0

I was trying to reduce the time it takes for an ant build to complete. Most of the build time is taken by GWT compiler.

Following ant script is written on the lines of scripts found in official GWT examples. Notice how two GWT modules are being passed to the Complier. When you run this script, the GWT compiler compiles the two modules sequentially.

<target name="gwtc" description="GWT compile to JavaScript">
    <java failonerror="true" fork="true" classname="com.google.gwt.dev.Compiler">
        ........
        ........

        <arg value="com.af.gwtmodules.dashboard.Dashboard" />
        <arg value="com.af.gwtmodules.administration.Administration" />
        <arg line=" -localWorkers 16" />
    </java>
</target>

I changed the task to run 2 compile tasks in parallel and in each task I pass only one GWT module to the compiler.

<target name="gwtc" description="GWT compile to JavaScript">
<parallel threadsperprocessor="16">
    <java failonerror="true" fork="true" classname="com.google.gwt.dev.Compiler">
        ........
        ........

        <arg value="com.af.gwtmodules.dashboard.Dashboard" />
        <arg line=" -localWorkers 16" />
    </java>

    <java failonerror="true" fork="true" classname="com.google.gwt.dev.Compiler">
        ........
        ........

        <arg value="com.af.gwtmodules.administration.Administration" />
        <arg line=" -localWorkers 16" />
    </java>

</parallel>
</target>

This indeed runs faster as expected. However, I wonder whether the GWT compiler can do a better job at code optimization if it is given all modules at once instead of each module separately. For example, the two modules use a lot of common code. So if the compiler can see the entire code base at once, it can find more redundant code. In theory, it can create a single JS artefact for the common code and separate JS artifacts for code that is not common. This would have the effect of reducing download time for the user who accesses both modules as common JS artifact would be downloaded only once.

As far as I understand GWT modules are independent and so there would be no cross module optimizations.

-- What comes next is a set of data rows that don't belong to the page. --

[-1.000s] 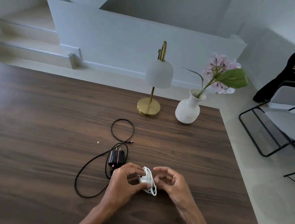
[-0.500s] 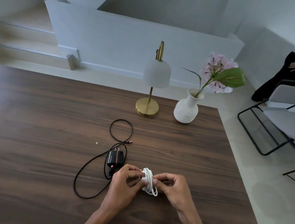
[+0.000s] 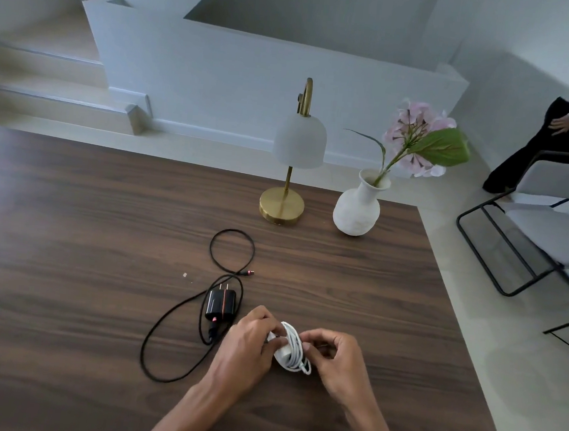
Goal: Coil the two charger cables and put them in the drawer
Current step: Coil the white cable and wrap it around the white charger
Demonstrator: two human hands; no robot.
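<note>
Left hand: closed on the white cable, held at 6 o'clock on the table.
Right hand: pinched on its loops.
Black cable: left uncoiled at 9 o'clock.
Risk: loops could be sprung open if grip is loosened.

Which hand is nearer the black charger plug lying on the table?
Left. The left hand sits just right of the black charger plug, almost touching its cord; the right hand is farther right, beyond the coiled white cable.
</note>
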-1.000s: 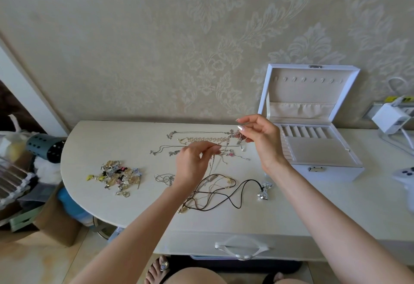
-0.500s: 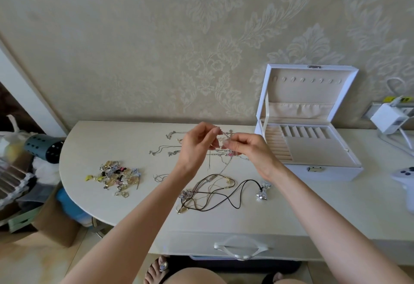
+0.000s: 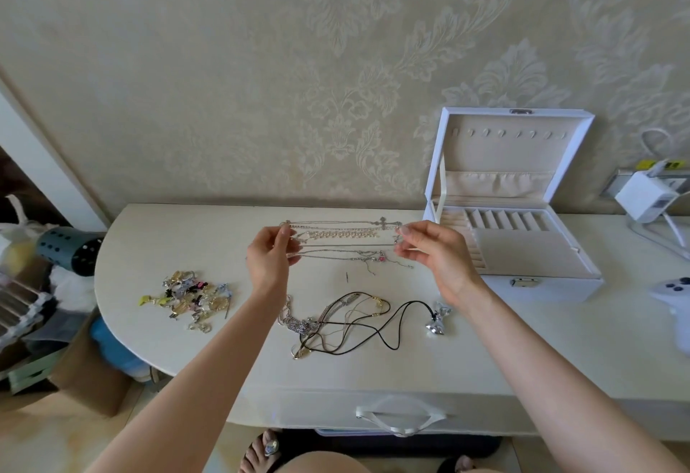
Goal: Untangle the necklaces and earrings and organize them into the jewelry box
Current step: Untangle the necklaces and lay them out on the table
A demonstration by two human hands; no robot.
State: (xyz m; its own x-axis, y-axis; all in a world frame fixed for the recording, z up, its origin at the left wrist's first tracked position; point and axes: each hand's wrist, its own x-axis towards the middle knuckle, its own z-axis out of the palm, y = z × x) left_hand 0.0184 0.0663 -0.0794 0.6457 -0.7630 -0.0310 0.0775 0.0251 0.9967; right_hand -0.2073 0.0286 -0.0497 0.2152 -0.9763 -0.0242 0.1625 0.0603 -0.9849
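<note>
Head view, 1 frame

- Left hand (image 3: pixel 269 259): raised over the back half of the white table (image 3: pixel 522 342). Thumb and forefinger are pressed together on the left end of a fine silver chain (image 3: pixel 343 227), and the other fingers are loosely curled
- Right hand (image 3: pixel 429 252): thumb and forefinger pinch the right end of the same chain, and the remaining fingers are bent inward
- The chain runs roughly level and taut between the 2 hands. Cannot tell whether it touches the tabletop
- Laid-out necklaces under and beside it lie in near-parallel rows: a cross necklace (image 3: pixel 382 221) farthest back, then a pearl strand (image 3: pixel 343 235), then a silver chain with a pink charm (image 3: pixel 381 258)
- Tangle (image 3: pixel 328 323) nearer the front edge holds mixed metal chains and a black cord (image 3: pixel 392 327). A silver bow pendant (image 3: pixel 437 321) lies at its right end
- Earring pile (image 3: pixel 186 297): left of the tangle, well apart from it and mixed in colour
- Jewelry box (image 3: pixel 541 287): on the table to the right, just beside the right hand. Its lid stands open against the wall, and the tray shows ring rolls and small slots
- White charger (image 3: pixel 646 196) is plugged in at the far right
</note>
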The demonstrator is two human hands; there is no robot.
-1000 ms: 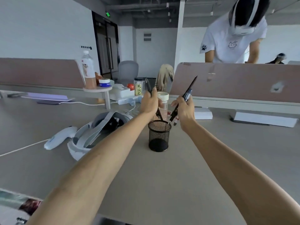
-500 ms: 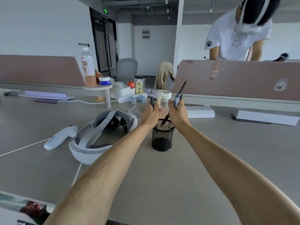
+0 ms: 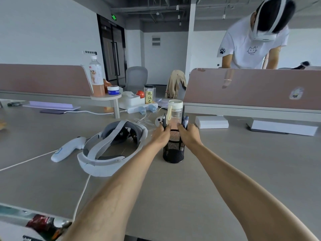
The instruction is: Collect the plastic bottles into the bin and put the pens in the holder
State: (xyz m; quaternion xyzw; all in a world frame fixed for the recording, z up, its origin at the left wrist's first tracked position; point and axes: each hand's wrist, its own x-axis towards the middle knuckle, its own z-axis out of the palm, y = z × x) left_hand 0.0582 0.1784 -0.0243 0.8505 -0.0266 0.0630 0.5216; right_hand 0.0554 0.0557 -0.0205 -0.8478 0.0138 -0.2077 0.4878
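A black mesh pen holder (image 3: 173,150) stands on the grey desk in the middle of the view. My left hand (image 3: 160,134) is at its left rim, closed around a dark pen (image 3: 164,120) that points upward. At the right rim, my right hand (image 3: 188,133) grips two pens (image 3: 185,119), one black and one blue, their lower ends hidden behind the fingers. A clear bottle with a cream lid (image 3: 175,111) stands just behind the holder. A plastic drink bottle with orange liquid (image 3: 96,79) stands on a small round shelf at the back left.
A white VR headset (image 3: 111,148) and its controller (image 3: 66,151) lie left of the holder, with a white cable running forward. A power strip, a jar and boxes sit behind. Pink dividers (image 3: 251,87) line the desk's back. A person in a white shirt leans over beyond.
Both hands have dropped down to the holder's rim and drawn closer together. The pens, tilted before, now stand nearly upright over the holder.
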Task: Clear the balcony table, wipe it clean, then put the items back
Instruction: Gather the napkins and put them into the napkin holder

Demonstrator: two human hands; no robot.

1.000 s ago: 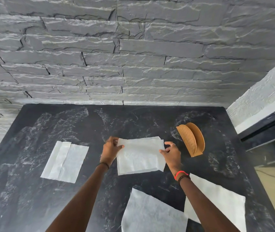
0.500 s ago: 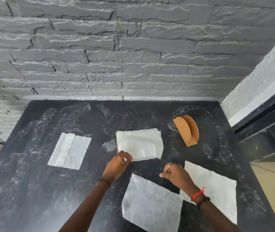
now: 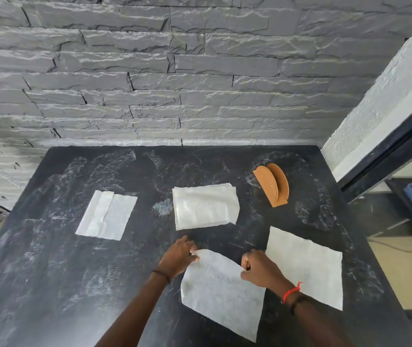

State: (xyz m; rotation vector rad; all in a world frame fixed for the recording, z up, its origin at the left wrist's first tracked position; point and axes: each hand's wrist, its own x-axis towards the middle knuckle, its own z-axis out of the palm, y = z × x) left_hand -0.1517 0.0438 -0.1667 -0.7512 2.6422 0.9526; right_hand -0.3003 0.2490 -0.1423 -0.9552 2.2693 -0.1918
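Note:
On the black table [image 3: 49, 284] lie several white paper napkins. My left hand [image 3: 178, 256] pinches the far left corner of the near napkin [image 3: 221, 294]. My right hand [image 3: 258, 267] grips that napkin's far right corner, which bends up slightly. A folded napkin [image 3: 205, 206] lies flat in the middle, with no hand on it. Another folded napkin [image 3: 107, 215] lies to the left. An open napkin [image 3: 305, 264] lies at the right, partly under my right forearm. An orange woven napkin holder [image 3: 272, 187] stands upright at the far right, with nothing in it.
The table top shows pale, chalky wipe streaks. A grey stone wall [image 3: 174, 83] runs along the far edge. A white pillar and a dark door frame [image 3: 387, 151] stand close on the right. The floor drops away at the left.
Both hands let go of the folded middle napkin, drew back toward me and took hold of the near napkin's far corners.

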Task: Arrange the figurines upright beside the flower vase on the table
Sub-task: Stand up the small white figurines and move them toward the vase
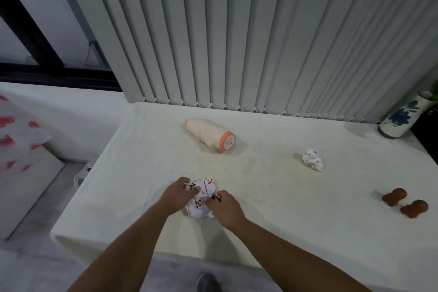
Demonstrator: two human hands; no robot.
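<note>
Head view, left to right: a white panel with red heart shapes (16,147) leans at the far left, beside the floor and apart from the desk (272,197), which is covered in a pale cloth. Near the desk's front-left part, both hands meet on 1 white figurine with red and dark markings (201,197), which lies low on the cloth. The left hand (180,194) is wrapped over the figurine's left and upper side, fingers curled on it. The right hand (226,208) presses against its right side, fingers bent around it; so both hands are grasping this figurine. Behind them, toward the vertical blinds (237,31), a cream bottle-shaped figurine with an orange base ring (209,134) lies on its side, base facing forward and right. Further right, a small white figurine with reddish spots (312,160) lies tipped over, well apart from the others. Near the right edge, 2 brown figurines (405,201) lie just beside each other. At the back-right corner stands the flower vase (400,117), white with blue flowers, upright as far as the wide lens shows.
</note>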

But the fact that GWT compiler internally does not parallelize this makes me think that there could be some cross module optimizations or other ramifications because of which Google engineers decided against parallelizing it beyond a limit.

I would like to know if parallelizing compile the way I have done, has any effect on quality of generated code.

Dojo
  • 5,374
  • 4
  • 49
  • 79

1 Answers1

1

If your CPU runs at 100% or you use all of available memory, it does not matter how many tasks you run in parallel. In fact, you may slow down the performance, not improve it, by pushing tasks in parallel.

You already set localWorkers to 16. That's a lot of parallel threads. By passing two tasks you simply double the number of threads. If you get any performance improvement from increasing this number - go for it, although your results look surprising (either your app is very small or your computer is a monster).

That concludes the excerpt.